The FastLED Basic Blink Sketch

// In case you're a super-newbie to Arduino or FastLED... the two slashes
// at the beginning of the line keep it from being part of the program.
// It's used for comments like this, and handy for notes to yourself.

#include "FastLED.h"  //This calls up the FastLED library for your Arduino.

// How many leds in your strip?
#define NUM_LEDS 480 // This states how many LEDs you have in your strip.  I have eight
                                      // meters with 60 LEDs per meter, so 480.

//The following is about the physical hookup.  For my WS2812B strip, the separate positive and negative wires (the ones not on the connector) go to a 5-volt power source, and the signal wire from the connector (probably the middle one on the strip, but check for labeling) goes to the Arduino.
// For led chips like Neopixels, which have a data line, ground, and power, you just
// need to define DATA_PIN.  For led chipsets that are SPI based (four wires - data, clock,
// ground, and power), like the LPD8806 define both DATA_PIN and CLOCK_PIN
#define DATA_PIN 6 //I use pin 6 on my Arduino Mega 2560
#define CLOCK_PIN 13 //I haven't needed the clock pin for anything, so I don't know what to say about it!

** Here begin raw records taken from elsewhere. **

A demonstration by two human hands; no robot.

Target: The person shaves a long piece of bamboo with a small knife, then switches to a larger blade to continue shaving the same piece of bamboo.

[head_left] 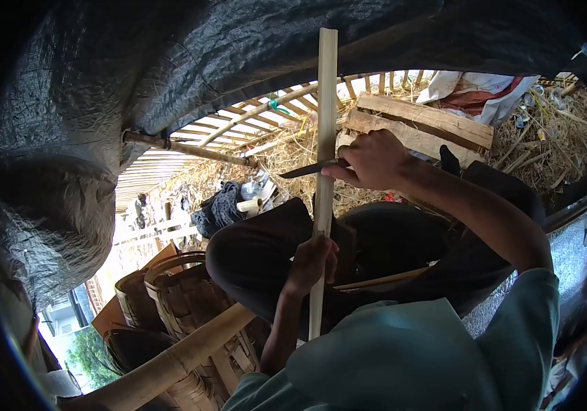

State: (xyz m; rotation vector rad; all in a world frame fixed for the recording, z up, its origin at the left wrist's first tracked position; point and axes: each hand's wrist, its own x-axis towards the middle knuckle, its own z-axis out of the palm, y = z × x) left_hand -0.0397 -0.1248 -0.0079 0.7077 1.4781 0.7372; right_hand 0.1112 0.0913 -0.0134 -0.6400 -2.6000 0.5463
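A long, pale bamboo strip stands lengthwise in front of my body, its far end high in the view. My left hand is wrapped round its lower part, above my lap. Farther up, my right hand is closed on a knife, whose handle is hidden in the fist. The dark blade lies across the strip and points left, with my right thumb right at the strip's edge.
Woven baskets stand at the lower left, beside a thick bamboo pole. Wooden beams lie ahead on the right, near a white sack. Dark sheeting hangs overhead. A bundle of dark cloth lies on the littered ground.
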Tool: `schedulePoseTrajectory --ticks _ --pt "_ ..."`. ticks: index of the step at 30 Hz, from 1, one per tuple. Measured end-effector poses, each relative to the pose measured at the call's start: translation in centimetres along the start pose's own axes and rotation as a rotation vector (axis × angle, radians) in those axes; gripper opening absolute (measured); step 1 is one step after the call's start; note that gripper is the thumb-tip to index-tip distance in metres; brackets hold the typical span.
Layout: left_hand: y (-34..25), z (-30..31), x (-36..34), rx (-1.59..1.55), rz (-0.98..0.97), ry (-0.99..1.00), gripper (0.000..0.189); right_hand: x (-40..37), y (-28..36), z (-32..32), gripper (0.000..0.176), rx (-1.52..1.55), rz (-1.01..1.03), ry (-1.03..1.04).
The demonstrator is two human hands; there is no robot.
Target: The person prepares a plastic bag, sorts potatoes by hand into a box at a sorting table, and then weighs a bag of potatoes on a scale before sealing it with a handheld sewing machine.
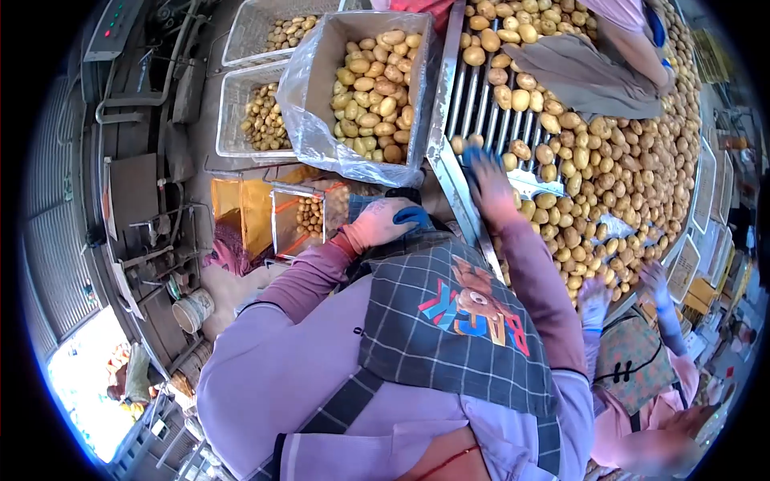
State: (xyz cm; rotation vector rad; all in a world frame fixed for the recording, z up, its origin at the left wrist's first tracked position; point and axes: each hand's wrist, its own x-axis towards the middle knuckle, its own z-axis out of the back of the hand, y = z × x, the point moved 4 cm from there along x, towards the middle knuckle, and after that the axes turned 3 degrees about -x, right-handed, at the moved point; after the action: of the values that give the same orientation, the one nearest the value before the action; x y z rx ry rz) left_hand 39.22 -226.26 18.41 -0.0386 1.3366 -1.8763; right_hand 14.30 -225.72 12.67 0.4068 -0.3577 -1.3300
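My right hand, in a glove with blue fingertips, reaches over the edge of a roller conveyor. Its fingers are stretched out, holding nothing I can see, beside a few potatoes on the metal rollers. A pale flat plate lies right of that hand among the potatoes. My left hand, gloved the same way, is at my waist by the dark checked apron. Its blue fingers are curled down, and what they hold, if anything, is hidden.
A plastic-lined box of potatoes stands left of the conveyor's metal edge. White crates with smaller potatoes are beyond it. A co-worker's arm crosses the far end; another co-worker's hands are at the right side.
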Motion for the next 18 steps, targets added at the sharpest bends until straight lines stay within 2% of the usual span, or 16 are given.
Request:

// Define the array of leds
CRGB leds[NUM_LEDS]; //This identifies your strip as 'leds' for later in the code. It's pulling the
                                            // 'NUM_LEDS' from above.  The total number of LEDs.

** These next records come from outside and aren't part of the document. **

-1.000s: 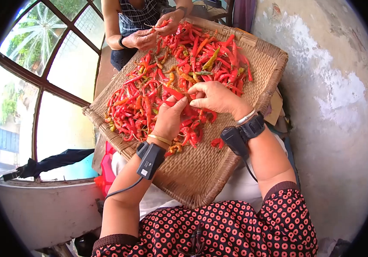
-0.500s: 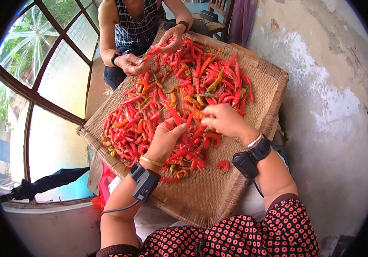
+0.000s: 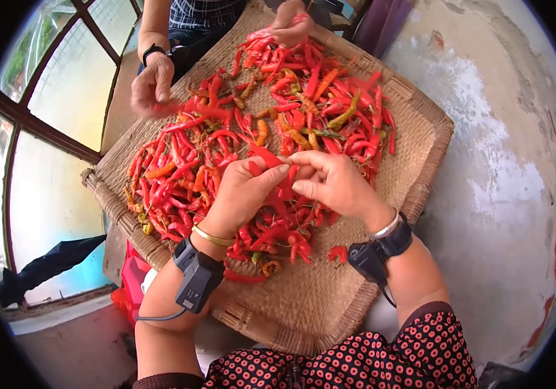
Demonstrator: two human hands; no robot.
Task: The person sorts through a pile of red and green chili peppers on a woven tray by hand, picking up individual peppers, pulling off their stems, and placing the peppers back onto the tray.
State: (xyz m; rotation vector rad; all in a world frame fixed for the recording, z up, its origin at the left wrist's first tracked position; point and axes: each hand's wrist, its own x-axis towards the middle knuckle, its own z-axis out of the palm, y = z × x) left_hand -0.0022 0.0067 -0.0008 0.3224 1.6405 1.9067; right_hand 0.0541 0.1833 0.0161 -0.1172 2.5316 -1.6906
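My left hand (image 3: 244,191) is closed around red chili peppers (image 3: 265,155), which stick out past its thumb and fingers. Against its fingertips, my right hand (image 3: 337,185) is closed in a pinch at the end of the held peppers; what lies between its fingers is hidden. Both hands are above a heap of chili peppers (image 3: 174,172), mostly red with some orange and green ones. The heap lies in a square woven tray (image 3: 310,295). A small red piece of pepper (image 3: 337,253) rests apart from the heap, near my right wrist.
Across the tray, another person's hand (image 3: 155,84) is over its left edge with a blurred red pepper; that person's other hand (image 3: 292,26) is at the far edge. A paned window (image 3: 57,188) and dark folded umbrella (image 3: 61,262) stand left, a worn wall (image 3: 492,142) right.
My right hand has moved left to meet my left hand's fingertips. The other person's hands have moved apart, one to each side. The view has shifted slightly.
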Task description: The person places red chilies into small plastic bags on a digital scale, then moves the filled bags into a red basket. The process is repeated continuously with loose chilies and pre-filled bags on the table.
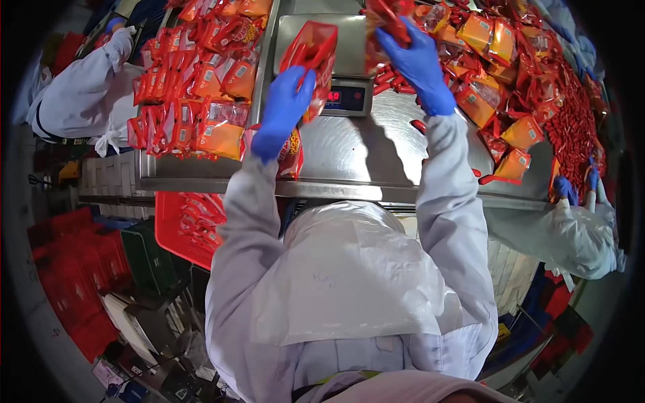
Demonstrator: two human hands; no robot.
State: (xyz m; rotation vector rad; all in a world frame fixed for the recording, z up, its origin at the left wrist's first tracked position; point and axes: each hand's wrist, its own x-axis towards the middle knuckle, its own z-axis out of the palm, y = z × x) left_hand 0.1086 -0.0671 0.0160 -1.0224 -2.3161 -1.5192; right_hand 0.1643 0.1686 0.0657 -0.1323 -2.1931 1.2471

// If you had more than one string, you could identify them as well...
//CRGB leds_main[NUM_LEDS];
//CRGB leds_secondary[NUM_LEDS];
// etc

void setup() { //This sets up information that the sketch needs to run. 
                       //In this case, the type of LED strip
      // Uncomment/edit one of the following lines for your leds arrangement.
      // FastLED.addLeds<TM1803, DATA_PIN, RGB>(leds, NUM_LEDS);
      // FastLED.addLeds<TM1804, DATA_PIN, RGB>(leds, NUM_LEDS);
      // FastLED.addLeds<TM1809, DATA_PIN, RGB>(leds, NUM_LEDS);
      // FastLED.addLeds<WS2811, DATA_PIN, RGB>(leds, NUM_LEDS);
      // FastLED.addLeds<WS2812, DATA_PIN, RGB>(leds, NUM_LEDS);
      // FastLED.addLeds<WS2812B, DATA_PIN, RGB>(leds, NUM_LEDS);
      //My LED strip is WS2812B, like the one above, but runs fine as NEOPIXEL below.
     // NEOPIXEL is commonly used in sketches, so I just go with it.
   FastLED.addLeds<NEOPIXEL, DATA_PIN>(leds, NUM_LEDS);
      // FastLED.addLeds<UCS1903, DATA_PIN, RGB>(leds, NUM_LEDS);
      // FastLED.addLeds<UCS1903B, DATA_PIN, RGB>(leds, NUM_LEDS);
      // FastLED.addLeds<GW6205, DATA_PIN, RGB>(leds, NUM_LEDS);
      // FastLED.addLeds<GW6205_400, DATA_PIN, RGB>(leds, NUM_LEDS);
   
      // FastLED.addLeds<WS2801, RGB>(leds, NUM_LEDS);
      // FastLED.addLeds<SM16716, RGB>(leds, NUM_LEDS);
      // FastLED.addLeds<LPD8806, RGB>(leds, NUM_LEDS);

      // FastLED.addLeds<WS2801, DATA_PIN, CLOCK_PIN, RGB>(leds, NUM_LEDS);
      // FastLED.addLeds<SM16716, DATA_PIN, CLOCK_PIN, RGB>(leds, NUM_LEDS);
      // FastLED.addLeds<LPD8806, DATA_PIN, CLOCK_PIN, RGB>(leds, NUM_LEDS);
}

void loop() { //whatever is in the void loop is what happens when the program runs
  // Turn the LED on, then pause
  leds[0] = CRGB::Red; //LEDs are indexed from 0, so LED#1 is actually 0. 
                                       // This says turn LED 0 (the first one on the strip) to red.
  FastLED.show();  //This tells the program to turn on the led
  delay(500);           //This tells the program to wait .5 seconds -- 1000 = 1 second
  // Now turn the LED off, then pause
  leds[0] = CRGB::Black; //To 'turn off' and LED you 'color it' black
  FastLED.show();  //Shows the black LED -- which means it's off.
  delay(500);    //Wait .5 seconds then start the loop over again.
}



Feel free to try different colors and delay timings.

There's also a way to define different void functions, and then name the functions in the void loop in the order you want them done.  I'll post an example as soon as I come up with a good one.